EXERCISE REQUIREMENTS: Copy exactly the lines of the material below that fall between the line with "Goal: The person" and the line with "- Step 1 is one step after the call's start", both of those lines included; pictures stay out.

RECORDS FOR THE TASK:
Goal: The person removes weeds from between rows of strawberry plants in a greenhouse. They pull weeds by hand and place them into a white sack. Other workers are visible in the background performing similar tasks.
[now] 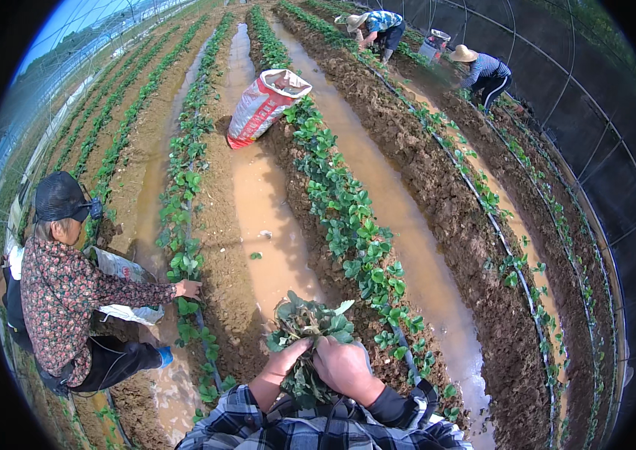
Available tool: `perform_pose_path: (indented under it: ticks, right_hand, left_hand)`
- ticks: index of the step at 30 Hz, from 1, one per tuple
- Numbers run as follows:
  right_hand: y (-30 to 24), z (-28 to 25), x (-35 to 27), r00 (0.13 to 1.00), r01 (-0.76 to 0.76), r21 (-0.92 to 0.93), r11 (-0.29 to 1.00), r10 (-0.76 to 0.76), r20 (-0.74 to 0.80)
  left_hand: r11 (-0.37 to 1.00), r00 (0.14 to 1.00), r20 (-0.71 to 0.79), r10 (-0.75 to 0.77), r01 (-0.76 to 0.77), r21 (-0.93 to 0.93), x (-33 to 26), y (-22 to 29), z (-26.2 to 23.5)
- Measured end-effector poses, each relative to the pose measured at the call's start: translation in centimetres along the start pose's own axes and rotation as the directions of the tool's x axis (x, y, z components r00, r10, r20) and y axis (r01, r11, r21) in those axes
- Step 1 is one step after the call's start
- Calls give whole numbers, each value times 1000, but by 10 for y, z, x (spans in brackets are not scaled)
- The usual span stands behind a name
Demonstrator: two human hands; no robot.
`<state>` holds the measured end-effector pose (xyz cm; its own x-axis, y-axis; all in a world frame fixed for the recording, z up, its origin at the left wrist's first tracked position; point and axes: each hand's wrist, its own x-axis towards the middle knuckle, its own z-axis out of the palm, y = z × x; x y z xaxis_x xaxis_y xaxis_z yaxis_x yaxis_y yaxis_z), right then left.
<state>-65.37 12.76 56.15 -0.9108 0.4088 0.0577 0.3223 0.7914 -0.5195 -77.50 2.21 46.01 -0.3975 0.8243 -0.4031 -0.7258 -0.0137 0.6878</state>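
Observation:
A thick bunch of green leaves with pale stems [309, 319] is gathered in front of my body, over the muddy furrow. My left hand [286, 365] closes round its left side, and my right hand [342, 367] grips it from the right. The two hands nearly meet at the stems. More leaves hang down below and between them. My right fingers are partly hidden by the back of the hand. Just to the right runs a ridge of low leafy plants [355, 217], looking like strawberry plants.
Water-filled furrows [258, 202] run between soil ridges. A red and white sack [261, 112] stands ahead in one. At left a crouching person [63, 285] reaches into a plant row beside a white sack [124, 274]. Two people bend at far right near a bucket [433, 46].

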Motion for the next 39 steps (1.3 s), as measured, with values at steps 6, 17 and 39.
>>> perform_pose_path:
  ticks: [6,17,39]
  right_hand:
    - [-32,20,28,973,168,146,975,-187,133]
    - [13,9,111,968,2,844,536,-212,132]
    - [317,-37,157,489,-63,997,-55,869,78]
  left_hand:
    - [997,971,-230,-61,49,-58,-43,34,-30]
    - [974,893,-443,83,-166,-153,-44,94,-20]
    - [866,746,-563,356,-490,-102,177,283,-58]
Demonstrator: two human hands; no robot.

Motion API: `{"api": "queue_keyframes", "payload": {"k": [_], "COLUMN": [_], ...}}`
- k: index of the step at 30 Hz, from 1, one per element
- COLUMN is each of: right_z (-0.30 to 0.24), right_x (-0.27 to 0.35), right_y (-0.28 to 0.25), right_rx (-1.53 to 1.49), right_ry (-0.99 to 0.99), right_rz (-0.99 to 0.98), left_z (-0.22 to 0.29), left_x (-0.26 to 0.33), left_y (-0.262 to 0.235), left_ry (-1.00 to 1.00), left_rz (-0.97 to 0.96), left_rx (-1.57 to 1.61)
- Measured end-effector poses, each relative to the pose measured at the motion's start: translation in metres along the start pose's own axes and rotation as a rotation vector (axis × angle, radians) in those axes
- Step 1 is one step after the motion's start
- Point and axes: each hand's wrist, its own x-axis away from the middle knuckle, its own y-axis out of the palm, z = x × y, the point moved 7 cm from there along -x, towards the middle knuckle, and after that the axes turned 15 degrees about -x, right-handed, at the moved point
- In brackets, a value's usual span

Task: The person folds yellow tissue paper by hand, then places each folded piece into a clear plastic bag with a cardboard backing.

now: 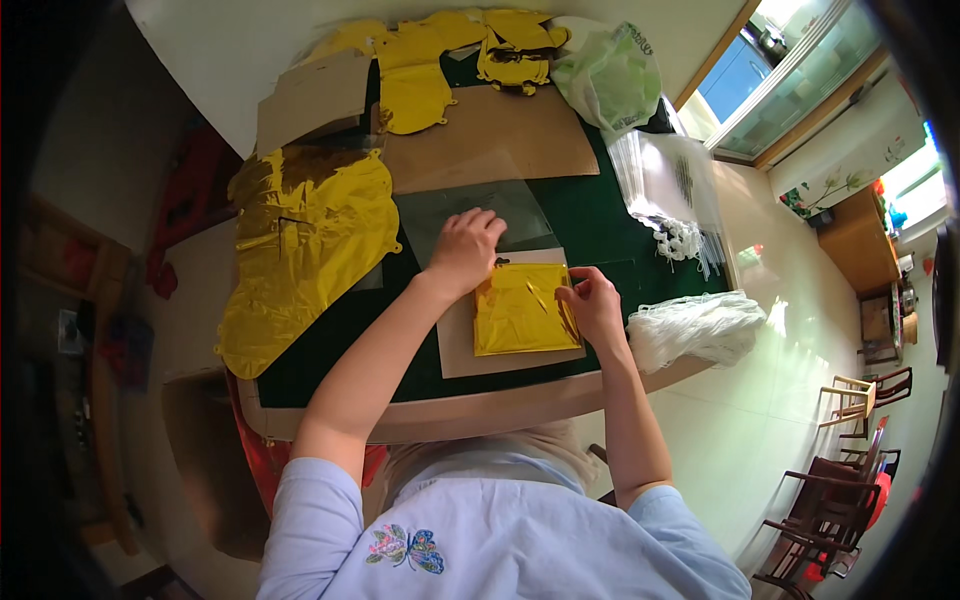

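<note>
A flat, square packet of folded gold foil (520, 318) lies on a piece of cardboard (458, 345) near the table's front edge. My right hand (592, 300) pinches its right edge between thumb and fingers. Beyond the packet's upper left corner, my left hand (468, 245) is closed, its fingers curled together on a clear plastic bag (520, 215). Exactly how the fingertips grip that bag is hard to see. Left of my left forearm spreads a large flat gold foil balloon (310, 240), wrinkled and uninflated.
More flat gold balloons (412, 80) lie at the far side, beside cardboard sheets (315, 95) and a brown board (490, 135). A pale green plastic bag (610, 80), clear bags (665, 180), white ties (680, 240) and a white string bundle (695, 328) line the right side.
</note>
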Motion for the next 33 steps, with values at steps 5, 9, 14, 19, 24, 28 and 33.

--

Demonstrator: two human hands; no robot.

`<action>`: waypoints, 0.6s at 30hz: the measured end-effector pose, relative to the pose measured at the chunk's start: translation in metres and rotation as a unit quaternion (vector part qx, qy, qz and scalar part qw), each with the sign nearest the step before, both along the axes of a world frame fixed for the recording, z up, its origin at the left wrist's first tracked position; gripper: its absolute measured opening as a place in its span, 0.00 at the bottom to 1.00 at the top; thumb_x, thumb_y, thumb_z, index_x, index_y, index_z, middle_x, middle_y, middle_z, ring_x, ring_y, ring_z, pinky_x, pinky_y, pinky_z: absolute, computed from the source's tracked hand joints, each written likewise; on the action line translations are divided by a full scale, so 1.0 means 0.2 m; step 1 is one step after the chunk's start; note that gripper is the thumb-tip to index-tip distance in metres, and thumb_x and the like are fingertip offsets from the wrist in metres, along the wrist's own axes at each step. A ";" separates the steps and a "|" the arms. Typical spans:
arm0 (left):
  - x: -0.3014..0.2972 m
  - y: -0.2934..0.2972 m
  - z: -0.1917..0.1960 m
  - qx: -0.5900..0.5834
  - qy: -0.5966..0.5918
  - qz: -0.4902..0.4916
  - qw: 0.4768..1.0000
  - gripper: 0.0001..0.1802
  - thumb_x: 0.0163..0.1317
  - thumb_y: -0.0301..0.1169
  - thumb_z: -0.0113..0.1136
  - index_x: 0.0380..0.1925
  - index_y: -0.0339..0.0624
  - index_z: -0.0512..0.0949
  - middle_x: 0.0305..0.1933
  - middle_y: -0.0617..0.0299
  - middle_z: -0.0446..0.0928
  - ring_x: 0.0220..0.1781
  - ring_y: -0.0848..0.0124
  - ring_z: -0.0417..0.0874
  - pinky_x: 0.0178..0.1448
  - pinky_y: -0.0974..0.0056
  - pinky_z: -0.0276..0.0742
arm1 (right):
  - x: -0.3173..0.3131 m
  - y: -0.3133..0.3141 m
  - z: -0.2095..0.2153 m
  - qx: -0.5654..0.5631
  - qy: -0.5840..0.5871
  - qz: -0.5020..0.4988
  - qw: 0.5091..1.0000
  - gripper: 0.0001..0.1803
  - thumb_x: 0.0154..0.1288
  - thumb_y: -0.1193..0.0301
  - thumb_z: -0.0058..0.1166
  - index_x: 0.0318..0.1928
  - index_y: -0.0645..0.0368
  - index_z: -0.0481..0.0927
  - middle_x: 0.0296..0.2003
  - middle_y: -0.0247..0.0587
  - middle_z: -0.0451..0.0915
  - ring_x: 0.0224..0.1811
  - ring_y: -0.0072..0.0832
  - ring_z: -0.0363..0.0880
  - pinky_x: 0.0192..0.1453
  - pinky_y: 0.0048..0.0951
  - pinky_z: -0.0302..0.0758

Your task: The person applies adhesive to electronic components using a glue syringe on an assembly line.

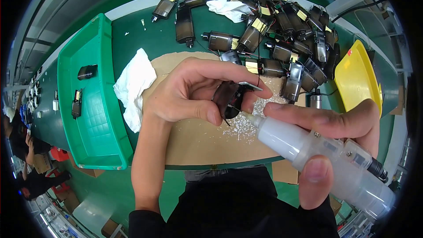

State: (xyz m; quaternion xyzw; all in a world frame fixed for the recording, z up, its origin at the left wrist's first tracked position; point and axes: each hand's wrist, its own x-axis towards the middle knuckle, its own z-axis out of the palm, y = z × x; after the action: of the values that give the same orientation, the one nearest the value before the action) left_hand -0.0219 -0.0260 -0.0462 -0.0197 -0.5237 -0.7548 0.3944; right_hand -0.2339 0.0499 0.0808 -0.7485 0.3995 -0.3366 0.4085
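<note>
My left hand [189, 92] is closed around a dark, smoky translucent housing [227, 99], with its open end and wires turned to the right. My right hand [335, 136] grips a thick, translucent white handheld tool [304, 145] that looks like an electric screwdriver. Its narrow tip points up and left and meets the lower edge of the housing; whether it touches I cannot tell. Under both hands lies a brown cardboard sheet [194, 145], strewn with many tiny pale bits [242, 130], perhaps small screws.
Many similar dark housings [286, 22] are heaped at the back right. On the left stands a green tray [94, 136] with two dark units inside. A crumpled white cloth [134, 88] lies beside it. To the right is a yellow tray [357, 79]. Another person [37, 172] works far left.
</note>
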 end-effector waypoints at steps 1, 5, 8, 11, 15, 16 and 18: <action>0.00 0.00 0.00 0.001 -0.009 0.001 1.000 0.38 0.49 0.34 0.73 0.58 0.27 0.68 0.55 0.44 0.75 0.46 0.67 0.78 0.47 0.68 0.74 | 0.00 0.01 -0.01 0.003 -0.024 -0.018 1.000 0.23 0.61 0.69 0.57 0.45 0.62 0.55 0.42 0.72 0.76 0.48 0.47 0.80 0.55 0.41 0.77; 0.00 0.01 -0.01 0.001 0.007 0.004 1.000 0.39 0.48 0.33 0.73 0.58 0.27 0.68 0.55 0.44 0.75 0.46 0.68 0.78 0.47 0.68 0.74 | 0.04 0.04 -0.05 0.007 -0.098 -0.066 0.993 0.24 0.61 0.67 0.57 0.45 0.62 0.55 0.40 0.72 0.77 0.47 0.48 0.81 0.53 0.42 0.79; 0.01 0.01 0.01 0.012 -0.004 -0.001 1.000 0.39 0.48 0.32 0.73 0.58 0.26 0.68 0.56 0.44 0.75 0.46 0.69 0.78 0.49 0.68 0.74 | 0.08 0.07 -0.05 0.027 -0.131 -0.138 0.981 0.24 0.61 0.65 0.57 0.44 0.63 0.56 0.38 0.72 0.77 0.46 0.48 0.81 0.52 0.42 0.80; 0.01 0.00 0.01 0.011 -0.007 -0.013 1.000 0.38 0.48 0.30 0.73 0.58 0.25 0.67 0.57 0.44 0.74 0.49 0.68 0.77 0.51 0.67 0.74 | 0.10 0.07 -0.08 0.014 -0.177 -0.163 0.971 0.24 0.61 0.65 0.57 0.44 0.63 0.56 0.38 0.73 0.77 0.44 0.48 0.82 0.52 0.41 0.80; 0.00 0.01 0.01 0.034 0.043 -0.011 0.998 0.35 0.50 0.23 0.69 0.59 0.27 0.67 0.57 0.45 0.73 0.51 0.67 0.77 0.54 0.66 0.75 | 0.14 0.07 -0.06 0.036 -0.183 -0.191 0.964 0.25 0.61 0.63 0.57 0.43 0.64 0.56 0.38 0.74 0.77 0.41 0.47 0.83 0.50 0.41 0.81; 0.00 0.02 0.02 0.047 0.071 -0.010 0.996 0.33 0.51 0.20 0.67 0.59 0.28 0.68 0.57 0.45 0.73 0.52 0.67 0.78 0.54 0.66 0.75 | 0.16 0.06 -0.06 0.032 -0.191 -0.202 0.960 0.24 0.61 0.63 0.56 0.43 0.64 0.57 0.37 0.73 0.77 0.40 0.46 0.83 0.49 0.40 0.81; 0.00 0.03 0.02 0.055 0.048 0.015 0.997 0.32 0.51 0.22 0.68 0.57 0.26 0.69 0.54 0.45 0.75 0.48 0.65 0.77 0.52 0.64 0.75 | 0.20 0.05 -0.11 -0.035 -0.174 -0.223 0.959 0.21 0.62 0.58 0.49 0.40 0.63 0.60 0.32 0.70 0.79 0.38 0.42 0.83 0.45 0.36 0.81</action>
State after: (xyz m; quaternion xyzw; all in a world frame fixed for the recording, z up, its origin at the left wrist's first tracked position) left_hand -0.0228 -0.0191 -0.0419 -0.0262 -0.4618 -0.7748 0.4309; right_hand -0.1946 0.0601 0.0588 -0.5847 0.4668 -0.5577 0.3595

THE COMPLETED TASK:
Goal: The person removes weeds from between rows of strawberry plants in a greenhouse. They pull weeds by hand and place them into a white sack. Other workers are visible in the background performing similar tasks.
[now] 
Available tool: `perform_pose_path: (indented under it: ticks, right_hand, left_hand)`
- ticks: index of the step at 30 Hz, from 1, one per tuple
- Numbers run as follows:
  right_hand: y (-30 to 24), z (-28 to 25), x (-35 to 27), r00 (0.13 to 1.00), r01 (-0.76 to 0.76), r21 (-0.92 to 0.93), r11 (-0.29 to 1.00), r10 (-0.76 to 0.76), r20 (-0.74 to 0.80)
  left_hand: r11 (-0.37 to 1.00), r00 (0.14 to 1.00), r20 (-0.71 to 0.79), r10 (-0.75 to 0.77), r01 (-0.76 to 0.77), r21 (-0.93 to 0.93), x (-33 to 26), y (-22 to 29), z (-26.2 to 23.5)
- Measured end-effector poses, each relative to the pose measured at the call's start: translation in centimetres along the start pose's own axes and rotation as the directions of the tool's x axis (x, y, z components r00, r10, r20) and y axis (r01, r11, r21) in those axes
- Step 1 is one step after the call's start

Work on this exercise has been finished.